Even though the DoD uses and creates a lot of open source software, it rarely funds OSS initiatives itself. Besides rare examples such as DARPA funding the Open Source Robotics Foundation for support and development on their programs, money from the DoD does not flow to support the further development of critical open source technologies. In my opinion, there are two reasons for this:

OSS projects do not fit within the traditional acquisitions framework, therefore making it difficult for the DoD to give contracts to projects with no responsible entity.
More opinionated, but with no money on the line, the DoD has no incentive to pay for services it is otherwise receiving for free. In my experience, government programs take free things for granted, whereas commercial products, even if terrible, get much more care and interest.

An Opportunity for Funding

In the CIO’s memo, OSS software is elevated to the forefront of software acquisitions.
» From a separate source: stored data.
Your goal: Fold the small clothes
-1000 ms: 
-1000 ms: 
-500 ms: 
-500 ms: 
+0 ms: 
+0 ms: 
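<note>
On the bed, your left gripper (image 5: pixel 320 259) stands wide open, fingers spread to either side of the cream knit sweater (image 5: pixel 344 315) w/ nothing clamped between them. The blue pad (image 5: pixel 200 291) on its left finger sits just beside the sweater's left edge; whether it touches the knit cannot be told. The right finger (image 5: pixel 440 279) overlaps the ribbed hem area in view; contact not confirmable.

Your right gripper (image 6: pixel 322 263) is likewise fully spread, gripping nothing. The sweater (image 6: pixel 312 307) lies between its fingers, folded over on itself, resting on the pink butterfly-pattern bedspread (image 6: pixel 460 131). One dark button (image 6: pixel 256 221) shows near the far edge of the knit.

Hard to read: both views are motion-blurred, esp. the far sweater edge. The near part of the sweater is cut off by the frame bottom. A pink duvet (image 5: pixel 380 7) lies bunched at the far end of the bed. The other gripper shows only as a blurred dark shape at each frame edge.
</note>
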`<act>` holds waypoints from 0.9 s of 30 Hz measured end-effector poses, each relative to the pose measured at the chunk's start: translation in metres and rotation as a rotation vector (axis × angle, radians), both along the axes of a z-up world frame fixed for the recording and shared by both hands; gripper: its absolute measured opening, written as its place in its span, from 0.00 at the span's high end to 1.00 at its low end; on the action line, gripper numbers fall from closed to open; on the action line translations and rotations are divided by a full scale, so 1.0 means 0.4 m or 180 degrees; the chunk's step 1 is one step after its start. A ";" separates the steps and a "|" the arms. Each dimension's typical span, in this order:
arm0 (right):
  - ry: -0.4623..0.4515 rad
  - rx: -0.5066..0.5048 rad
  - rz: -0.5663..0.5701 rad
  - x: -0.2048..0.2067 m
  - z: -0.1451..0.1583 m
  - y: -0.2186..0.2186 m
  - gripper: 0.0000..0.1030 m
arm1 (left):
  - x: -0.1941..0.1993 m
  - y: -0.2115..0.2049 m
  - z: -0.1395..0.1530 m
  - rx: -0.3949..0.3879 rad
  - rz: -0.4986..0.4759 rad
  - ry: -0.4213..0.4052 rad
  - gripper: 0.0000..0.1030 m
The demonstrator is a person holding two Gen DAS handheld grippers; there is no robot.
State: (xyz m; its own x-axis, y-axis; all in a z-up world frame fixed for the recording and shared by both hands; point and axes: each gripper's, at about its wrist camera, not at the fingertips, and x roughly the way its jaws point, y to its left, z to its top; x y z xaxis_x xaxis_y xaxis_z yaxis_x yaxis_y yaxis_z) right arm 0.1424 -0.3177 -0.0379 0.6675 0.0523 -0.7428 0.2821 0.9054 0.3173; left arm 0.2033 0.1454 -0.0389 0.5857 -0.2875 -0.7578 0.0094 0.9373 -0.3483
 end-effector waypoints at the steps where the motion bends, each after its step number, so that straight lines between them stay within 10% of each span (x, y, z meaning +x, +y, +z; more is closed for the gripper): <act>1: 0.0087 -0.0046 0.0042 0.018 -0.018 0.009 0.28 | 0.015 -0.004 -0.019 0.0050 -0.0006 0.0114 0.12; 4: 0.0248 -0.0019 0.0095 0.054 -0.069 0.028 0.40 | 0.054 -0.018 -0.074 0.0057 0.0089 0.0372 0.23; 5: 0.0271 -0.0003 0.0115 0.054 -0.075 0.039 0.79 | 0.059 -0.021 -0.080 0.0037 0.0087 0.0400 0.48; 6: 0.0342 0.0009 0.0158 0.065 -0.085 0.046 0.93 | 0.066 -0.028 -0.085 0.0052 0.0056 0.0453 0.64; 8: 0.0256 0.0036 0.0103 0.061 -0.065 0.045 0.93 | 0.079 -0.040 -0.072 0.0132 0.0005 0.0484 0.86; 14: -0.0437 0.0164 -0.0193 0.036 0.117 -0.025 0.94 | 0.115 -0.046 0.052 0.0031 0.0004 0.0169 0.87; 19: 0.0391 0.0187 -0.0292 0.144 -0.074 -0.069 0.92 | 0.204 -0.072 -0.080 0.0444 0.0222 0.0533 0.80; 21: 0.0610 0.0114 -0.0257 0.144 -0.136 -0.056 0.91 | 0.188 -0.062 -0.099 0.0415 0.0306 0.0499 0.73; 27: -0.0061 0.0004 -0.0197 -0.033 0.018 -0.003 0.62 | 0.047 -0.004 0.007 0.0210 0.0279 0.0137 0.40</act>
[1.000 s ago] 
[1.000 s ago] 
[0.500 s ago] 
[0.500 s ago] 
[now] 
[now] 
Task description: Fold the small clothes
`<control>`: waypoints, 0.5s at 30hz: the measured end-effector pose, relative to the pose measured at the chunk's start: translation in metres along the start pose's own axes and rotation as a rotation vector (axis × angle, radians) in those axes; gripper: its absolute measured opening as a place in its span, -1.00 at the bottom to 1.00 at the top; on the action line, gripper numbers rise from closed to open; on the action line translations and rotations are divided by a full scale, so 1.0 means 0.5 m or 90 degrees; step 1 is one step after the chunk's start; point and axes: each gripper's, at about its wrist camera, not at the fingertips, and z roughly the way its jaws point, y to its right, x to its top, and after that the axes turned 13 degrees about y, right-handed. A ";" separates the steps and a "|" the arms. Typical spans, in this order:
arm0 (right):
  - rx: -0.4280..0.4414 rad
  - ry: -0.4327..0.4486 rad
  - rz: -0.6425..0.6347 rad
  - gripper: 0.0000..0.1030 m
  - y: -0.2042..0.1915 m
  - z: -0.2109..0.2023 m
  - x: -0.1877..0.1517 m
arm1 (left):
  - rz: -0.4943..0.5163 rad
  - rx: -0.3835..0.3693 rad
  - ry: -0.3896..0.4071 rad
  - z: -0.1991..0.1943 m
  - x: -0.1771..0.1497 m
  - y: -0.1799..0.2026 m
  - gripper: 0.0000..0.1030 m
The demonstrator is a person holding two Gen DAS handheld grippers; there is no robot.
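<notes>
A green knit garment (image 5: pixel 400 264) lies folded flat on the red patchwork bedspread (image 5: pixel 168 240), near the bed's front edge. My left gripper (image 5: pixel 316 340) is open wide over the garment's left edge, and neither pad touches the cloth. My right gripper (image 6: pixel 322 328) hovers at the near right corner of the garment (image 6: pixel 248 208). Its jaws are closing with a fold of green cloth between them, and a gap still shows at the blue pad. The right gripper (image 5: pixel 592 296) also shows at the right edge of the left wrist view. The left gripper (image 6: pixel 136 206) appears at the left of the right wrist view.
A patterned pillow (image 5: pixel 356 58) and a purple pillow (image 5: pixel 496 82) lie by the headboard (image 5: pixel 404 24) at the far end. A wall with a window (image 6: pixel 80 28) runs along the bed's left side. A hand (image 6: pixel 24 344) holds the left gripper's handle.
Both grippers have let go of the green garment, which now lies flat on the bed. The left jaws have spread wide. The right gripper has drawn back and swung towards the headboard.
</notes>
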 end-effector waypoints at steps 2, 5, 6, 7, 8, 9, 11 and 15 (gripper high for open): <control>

The Department must follow an “Adopt, Buy, Create” approach to software, preferentially adopting existing government or OSS solutions before buying proprietary offerings, and only creating new non-commercial software when no off-the-shelf solutions are adequate.

This is incredible news in itself. DoD program managers (PMs) must now evaluate the landscape and verify that no existing OSS solution solves their problem before launching a new program that could potentially waste taxpayers dollars. What about in instances where the OSS solution does not 100% fit the needs of the PM’s program? In this case, a contractual mechanism must be put into place to acquire, develop, and maintain this new development. To this end, the CIO states that

OSS meets the definition of “commercial computer software” and therefore, shall be given equal consideration with proprietary commercial offerings, in accordance with Section 2377 of Title 10, U.S.C.…

By ensuring that OSS solutions are considered commercial software, it follows that DoD PMs should include OSS as legitimate competitors against commercial offerings. With acquisitions mechanisms such as the Other Transaction Authority (OTA) that impose softer requirements than traditional FAR-based methods being leveraged by DoD innovation organizations such as the Defense Innovation Unit and various Combatant Commands, OSS foundations can be in competition for much-needed funding from the DoD directly.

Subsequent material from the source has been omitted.